Anyone who has been in front of a mirror for some time knows that mirrors flip our perception of direction by redirecting the light we use to interpret the world around us. There is an acoustic version of a mirror that redirects sound we hear misleading us into thinking the source lies in another direction from where it actually is. In a geometric sense, mirrors redirect the orientation of some geometric magnitudes without altering scale. The curved mirrors one would find in a funhouse do alter scale, so it is only flat mirrors that will be considered as the intuitional model for our reflection operation.

In order to mimic the actions of a mirror, we should construct an operation that reorients objects constructed within R(3,0). This operation enables us to translate a piece of our intuition into mathematics for later use. The reflection operator will be demonstrated with a few examples and then written in a general form.

Start with an oriented line segment for our test object and a directed plane segment with an area of one for our mirror. We know what a line's reflection in a mirror should look like, so it is the easiest place to start. In general, part of a line is perpendicular to a mirror while the other part is parallel to the surface. It is the perpendicular portion that gets reoriented by a planar mirror.

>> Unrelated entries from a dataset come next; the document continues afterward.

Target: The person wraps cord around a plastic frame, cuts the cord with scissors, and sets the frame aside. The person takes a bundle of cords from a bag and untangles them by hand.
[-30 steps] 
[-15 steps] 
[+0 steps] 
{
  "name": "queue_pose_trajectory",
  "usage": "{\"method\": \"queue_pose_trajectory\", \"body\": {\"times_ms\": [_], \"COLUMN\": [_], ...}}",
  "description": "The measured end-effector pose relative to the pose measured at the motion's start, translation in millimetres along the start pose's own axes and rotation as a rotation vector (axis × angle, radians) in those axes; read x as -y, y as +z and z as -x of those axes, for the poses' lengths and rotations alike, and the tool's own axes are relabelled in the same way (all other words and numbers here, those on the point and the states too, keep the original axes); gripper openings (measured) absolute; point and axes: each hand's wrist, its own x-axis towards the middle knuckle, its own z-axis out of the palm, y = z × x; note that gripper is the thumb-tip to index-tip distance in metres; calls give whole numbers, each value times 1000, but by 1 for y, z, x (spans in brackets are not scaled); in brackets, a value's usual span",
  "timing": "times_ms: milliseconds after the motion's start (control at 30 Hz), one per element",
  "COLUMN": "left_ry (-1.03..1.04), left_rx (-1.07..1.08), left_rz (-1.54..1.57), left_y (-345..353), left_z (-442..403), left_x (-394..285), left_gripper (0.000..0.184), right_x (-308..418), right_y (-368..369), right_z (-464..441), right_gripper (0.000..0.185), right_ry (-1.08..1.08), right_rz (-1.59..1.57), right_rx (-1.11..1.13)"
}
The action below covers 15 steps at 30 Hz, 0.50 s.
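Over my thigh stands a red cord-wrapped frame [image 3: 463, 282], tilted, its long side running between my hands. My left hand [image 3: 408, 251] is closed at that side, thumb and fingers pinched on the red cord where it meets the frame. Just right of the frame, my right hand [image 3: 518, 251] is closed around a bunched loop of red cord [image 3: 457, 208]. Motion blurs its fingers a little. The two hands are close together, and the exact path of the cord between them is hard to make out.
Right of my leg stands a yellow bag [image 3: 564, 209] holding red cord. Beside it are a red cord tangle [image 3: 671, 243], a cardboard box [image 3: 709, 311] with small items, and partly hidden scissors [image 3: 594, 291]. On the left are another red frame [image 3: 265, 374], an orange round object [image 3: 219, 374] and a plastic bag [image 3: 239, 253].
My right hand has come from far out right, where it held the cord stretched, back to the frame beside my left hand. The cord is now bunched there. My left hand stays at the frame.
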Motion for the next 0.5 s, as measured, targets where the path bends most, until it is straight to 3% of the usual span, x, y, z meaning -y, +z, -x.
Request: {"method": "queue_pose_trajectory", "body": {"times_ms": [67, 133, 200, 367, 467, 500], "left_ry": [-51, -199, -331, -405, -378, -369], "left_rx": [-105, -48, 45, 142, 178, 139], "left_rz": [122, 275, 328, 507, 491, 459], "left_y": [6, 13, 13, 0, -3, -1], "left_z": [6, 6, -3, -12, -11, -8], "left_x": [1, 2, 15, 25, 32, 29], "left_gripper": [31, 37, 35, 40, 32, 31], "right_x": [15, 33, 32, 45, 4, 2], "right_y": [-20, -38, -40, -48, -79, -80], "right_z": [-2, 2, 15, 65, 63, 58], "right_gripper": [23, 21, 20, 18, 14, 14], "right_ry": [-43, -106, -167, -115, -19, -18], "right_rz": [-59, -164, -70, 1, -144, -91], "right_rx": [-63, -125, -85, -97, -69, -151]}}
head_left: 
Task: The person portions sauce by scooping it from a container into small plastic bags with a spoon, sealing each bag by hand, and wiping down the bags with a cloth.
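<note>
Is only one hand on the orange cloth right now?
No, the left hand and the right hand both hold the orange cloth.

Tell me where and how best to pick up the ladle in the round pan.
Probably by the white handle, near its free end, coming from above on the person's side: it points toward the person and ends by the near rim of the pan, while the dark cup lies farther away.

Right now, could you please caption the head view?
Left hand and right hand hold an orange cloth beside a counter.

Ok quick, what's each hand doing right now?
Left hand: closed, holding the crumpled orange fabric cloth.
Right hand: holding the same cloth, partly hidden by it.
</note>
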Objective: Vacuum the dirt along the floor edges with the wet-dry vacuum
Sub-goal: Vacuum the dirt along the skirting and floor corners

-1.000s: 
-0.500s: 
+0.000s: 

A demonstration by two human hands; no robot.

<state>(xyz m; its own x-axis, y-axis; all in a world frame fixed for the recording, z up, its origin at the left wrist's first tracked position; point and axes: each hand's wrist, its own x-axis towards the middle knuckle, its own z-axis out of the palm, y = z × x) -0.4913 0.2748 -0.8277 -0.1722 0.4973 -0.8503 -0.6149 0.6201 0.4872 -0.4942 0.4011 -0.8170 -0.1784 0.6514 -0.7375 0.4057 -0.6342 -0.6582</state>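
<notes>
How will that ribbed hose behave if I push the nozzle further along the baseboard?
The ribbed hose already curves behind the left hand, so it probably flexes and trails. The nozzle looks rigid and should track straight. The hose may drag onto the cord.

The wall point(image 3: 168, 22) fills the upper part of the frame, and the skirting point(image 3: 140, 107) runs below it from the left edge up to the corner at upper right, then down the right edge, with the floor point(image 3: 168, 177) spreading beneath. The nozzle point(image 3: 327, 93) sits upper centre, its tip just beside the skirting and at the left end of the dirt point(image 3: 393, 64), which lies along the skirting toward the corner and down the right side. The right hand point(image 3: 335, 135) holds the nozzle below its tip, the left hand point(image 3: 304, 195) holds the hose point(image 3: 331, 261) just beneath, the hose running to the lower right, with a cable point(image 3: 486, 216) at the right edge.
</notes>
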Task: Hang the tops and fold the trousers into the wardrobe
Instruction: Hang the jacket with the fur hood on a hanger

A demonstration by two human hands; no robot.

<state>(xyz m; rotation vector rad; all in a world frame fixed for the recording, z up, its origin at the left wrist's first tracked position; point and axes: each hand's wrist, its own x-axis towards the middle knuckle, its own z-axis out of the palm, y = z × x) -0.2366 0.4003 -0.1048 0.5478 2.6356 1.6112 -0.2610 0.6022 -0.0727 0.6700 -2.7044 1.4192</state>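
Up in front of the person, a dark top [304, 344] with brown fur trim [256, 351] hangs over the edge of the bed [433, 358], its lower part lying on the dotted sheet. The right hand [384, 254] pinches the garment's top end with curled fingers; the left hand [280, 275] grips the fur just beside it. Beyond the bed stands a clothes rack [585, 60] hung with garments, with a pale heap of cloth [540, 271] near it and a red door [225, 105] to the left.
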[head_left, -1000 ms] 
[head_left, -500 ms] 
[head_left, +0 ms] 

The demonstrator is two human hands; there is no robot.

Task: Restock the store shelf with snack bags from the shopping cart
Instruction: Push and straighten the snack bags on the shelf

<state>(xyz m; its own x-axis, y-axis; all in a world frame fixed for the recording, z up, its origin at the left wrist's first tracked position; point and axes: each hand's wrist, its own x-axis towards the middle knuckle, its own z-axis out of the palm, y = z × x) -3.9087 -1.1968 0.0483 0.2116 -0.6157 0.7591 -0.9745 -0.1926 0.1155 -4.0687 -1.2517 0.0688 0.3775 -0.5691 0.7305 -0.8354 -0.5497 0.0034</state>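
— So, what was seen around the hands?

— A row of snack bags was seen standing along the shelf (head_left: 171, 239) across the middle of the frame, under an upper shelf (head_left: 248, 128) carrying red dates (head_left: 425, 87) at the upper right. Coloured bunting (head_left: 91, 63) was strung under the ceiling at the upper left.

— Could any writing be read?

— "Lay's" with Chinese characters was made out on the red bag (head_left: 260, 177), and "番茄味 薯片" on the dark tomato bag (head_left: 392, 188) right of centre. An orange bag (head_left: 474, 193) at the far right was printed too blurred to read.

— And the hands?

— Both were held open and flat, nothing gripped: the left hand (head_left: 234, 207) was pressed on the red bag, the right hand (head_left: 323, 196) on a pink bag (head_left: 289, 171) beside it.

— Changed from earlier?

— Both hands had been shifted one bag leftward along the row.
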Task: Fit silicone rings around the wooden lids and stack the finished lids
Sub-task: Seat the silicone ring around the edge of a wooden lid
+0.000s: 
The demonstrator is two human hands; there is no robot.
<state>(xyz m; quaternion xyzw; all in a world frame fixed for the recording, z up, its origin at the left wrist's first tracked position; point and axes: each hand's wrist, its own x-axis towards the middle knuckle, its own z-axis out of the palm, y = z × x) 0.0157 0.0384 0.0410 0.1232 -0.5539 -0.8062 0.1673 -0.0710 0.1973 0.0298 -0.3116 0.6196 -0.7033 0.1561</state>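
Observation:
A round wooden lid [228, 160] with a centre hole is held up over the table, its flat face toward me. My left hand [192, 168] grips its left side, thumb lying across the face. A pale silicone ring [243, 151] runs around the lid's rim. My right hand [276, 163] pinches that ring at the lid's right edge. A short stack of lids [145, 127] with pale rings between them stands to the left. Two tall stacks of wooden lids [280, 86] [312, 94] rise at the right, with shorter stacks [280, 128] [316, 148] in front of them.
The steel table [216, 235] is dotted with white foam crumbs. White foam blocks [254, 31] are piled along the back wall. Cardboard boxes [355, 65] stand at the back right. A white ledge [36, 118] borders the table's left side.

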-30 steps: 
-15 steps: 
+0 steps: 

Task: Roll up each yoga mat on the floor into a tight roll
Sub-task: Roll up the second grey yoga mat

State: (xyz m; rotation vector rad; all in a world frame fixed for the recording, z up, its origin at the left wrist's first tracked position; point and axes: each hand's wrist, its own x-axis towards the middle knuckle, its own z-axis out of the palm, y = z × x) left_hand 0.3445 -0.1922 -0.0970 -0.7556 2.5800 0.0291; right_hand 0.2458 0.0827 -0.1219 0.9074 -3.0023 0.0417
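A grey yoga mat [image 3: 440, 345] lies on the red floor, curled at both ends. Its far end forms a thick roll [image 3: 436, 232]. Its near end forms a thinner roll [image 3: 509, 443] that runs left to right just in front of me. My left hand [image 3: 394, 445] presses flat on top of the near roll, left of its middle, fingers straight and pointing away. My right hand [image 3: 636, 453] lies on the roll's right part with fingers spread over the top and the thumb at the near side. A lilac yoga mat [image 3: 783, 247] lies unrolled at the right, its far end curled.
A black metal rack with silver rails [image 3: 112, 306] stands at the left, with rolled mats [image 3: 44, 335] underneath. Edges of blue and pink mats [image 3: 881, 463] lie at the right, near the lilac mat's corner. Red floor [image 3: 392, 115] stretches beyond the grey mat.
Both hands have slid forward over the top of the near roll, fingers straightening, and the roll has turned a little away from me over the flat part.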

Mirror = M = M12e12 + M13e13 + M23e23 = ∑ Mijeij
where the sum counts all possible two index objects and the M's with indices are just real numbers. So M is a linear combination of basis plane segments.

Line = L = L1e1 + L2e2 + L3e3 = ∑ Lkek
where the sum counts all possible one index objects and the L's with indices are just real numbers. Our line, therefore, is a linear combination of basis line segments.

Because planes can be described in terms of the area spanned by two directed line segments, we can refer to our mirror M as a product of two perpendicular line segments. In other words, we could write M = AB where A and B are perpendicular and have unit lengths. Any pair of unit line segments work for A and B as long as they are in the M plane and perpendicular. Lets chose A to be in the same direction as the direction of the part of the line L that is parallel to the mirror plane. More descriptive names will be assigned to A and B for this case. A becomes mpar and B becomes mperp.

The reflection of the line L in the mirror M is written as follows.

L' = mpar-1 L mpar
where L' is the reflected line and mpar-1 mpar = +e

The details are best seen with a couple of examples.

Example 4: Reflect line segment ( 3 e1 + 4 e3) in the mirror described by the e12 plane (12-plane).

The line segment is in the 13-plane while the mirror is the 12-plane. This makes the first term the portion of the line that runs parallel to the mirror. Therefore we choose mpar = e1 and mpar-1 = e1 follows. (Recall that the basis line segments have positive squares.)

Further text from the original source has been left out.